Il Prof. Pietro Romualdo Pirotta (Pavia 1853 – Roma 1936) si è laureato in Scienze Naturali all’Università di Pavia, ma ancora studente aveva ottenuto un posto di “allievo aspirante” presso il Laboratorio Crittogamico annesso all’Istituto Botanico e diretto dal Prof. Santo Garovaglio. Dopo la laurea, vinse una borsa di perfezionamento all’estero con la quale si è recato a Strasburgo dal Prof. De Bary, dove già si trovava un altro italiano per specializzarsi, Oreste Mattirolo. Egli poteva così perfezionarsi negli studi crittogamici già iniziati, ma anche venire a conoscenza dei nuovi indirizzi della botanica tedesca. Rientrato in Italia, vinse il concorso a cattedra e venne chiamato all’Università di Modena, da dove ben presto passò a quella di Roma. La chiamata a Roma ha impegnato il Pirotta per l’organizzazione di un nuovo istituto botanico e dell’orto botanico in via della Lungara, nei giardini di Villa Corsini. Nonostante questi gravi impegni, riuscì tuttavia ad organizzare anche la ricerca botanica che diede subito buoni frutti. Come riportano le numerose biografie che gli sono state dedicate, la sua ricerca si può riferire a tre periodi distinti. Il primo corrisponde al periodo di Pavia e del Laboratorio Crittogamico durante il quale si dedicò particolarmente a ricerche di Micologia e di Microbiologia, anche di carattere pratico come nel caso della Peronospora viticola. Il secondo periodo è quello immediatamente seguente alla conquista della cattedra con ricerche prevalentemente di Fisiologia e di Morfologia: fisiologia ed istologia dei tegumenti seminali e delle foglie delle Oleacee, citologia ed embriologia delle Dioscoreacee, morfologia e biologia della fecondazione, biologia dei rapporti simbiotici, morfologia della plantula e dell’individuo adulto. Il terzo periodo è caratterizzato da ricerche di biologia fiorale, distribuzione dei sessi, eredità dei caratteri, genetica sperimentale, cleistogamia, partenogenesi ed affini. Pirotta si è anche occupato della determinazione e classificazione dei campioni di piante raccolti da esploratori botanici italiani in diverse parti del Mondo (Somalia, Argentina, Ruwenzori, ecc.) e descrivendo anche specie nuove, come la ben nota Mimosa spegazzinii (Mazzotti, 2011).

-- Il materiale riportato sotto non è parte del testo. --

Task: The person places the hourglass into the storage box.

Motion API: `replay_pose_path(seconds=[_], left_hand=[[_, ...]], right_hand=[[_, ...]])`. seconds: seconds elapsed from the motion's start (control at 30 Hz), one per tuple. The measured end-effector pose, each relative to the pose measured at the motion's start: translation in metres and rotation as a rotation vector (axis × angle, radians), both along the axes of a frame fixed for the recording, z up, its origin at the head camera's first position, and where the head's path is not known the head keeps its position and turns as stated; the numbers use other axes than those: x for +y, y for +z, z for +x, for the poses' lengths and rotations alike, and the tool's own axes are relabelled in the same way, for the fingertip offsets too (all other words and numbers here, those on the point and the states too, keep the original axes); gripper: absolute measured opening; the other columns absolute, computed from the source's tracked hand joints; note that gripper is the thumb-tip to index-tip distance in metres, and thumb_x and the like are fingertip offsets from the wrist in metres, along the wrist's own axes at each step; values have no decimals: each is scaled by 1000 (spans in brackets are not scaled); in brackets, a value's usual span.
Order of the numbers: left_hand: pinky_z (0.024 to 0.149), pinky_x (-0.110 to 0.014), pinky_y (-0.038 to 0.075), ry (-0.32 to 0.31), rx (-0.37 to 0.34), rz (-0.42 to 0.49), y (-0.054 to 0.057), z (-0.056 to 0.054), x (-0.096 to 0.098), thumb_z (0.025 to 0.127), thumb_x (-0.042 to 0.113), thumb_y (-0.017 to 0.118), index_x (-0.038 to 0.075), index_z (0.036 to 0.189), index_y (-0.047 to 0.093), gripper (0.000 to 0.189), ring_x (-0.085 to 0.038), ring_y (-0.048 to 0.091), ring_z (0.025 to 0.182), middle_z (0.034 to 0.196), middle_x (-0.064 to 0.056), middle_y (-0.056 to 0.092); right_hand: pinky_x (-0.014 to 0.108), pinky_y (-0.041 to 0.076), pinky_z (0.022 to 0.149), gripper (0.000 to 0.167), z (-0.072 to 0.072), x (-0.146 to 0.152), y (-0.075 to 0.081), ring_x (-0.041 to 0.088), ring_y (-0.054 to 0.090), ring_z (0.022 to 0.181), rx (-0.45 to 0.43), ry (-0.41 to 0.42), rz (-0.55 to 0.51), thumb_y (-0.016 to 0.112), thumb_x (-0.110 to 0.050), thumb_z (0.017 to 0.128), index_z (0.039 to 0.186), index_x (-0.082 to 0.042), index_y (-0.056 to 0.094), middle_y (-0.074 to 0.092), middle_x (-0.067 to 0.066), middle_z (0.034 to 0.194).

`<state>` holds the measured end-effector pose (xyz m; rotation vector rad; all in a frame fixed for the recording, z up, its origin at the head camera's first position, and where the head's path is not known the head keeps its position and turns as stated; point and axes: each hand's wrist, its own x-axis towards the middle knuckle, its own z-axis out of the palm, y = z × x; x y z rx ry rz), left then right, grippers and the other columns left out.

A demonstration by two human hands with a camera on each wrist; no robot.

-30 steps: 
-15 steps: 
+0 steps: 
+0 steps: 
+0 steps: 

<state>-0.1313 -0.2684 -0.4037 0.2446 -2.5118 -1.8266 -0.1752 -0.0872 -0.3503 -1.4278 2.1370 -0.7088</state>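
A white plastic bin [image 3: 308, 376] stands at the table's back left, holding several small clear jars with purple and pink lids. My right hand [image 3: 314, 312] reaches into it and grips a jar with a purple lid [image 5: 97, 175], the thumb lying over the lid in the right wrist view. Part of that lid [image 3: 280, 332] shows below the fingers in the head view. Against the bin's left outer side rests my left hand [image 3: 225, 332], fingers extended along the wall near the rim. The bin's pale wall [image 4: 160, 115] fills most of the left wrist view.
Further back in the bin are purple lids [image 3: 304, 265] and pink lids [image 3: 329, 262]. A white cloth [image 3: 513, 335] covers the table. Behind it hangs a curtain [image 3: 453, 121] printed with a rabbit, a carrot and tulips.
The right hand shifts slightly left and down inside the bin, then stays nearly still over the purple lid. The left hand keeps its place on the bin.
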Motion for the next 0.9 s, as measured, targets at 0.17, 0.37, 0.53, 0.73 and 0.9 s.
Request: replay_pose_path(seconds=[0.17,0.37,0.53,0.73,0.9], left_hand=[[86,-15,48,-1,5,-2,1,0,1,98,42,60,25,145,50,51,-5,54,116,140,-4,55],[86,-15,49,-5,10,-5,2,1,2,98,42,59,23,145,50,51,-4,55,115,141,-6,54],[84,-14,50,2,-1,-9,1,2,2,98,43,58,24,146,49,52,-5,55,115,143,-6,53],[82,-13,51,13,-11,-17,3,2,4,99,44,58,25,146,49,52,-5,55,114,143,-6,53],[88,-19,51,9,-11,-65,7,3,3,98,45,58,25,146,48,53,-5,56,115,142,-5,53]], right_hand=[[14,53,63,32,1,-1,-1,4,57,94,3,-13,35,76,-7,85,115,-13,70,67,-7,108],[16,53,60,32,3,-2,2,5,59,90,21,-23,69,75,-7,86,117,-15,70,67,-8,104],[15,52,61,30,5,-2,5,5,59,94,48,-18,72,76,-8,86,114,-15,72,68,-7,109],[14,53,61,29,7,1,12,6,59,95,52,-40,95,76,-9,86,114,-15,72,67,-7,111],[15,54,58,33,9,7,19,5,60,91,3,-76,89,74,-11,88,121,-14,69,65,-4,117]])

La personalità del Pirotta è molto simile a quella del Mattirolo, perché ambedue erano titolari della cattedra di Botanica e si sono occupati di ricerche di laboratorio, che si riferiscono sia a Crittogame che a Fanerogame.
Il Prof. Pirotta partecipò l’8 gennaio 1888 a Firenze alla fondazione della Società Botanica Italiana; in seguito ne divenne Presidente nei trienni 1912-1914 e 1915-1917 (Maugini, 1988).
A Roma il Pirotta aveva contatti con quel gruppo di protezionisti che confluivano nel Comitato nazionale per la protezione dei monumenti naturali (di cui è stato anche Presidente) e nella Federazione italiana Pro Montibus (di cui fece parte del Consiglio). In un primo momento, negli anni 1913-1914, iI Pirotta, che soleva trascorrere il periodo estivo a Gioia Vecchia nell’alta Valle del Sangro, al confine con la Marsica, avendo sentito che la famiglia reale aveva rinunciato ai diritti di caccia all’orso e al camoscio nella riserva dell’alto Sangro, pensò all’idea di un parco nazionale per la tutela della fauna e del paesaggio. L’idea venne subito appoggiata dalla Lega nazionale per la protezione dei monumenti naturali e dalla Società Botanica Italiana, e vi aderirono diversi naturalisti, uomini di cultura e professori come Adriano Fiori (Università di Firenze), Pasquale Baccarini (nuovo Presidente della Società Botanica Italiana, da poco subentrato al Pirotta), Luigi Parpagliolo (Vice-Direttore generale del Ministero della Pubblica Istruzione), Roberto Almagià (Università di Roma), Lino Vaccari (Direttore del Giardino alpino della Chanousia in Val d’Aosta), Erminio Sipari, ed inoltre Flavio Santi, Ercole Sarti, Renato Pampanini (segretario della Società Botanica Italiana), Oreste Mattirolo (Università di Torino), Giuseppe Altobello, Gustavo Giovannoni, Giovan Battista Miliani e – non ultimo – Benedetto Croce.
Nonostante la grave situazione nella quale si trovava l’Italia a causa della prima guerra mondiale, nel 1917 il Prof. Pirotta ha pubblicato un opuscolo avente per titolo II Parco Nazionale d’Abruzzo, edito a Roma dalla Federazione Italiana delle associazioni “Pro Montibus”. Nel 1988 è stata eseguita una ristampa anastatica dell’opuscolo del Pirotta, in occasione del centenario della Società Botanica Italiana (contenuta in Pedrotti F., 1988), e nello stesso anno, per iniziativa di Franco Tassi, venne collocata una lapide a memoria del Pirotta sul muro esterno del Museo del Parco a Pescasseroli.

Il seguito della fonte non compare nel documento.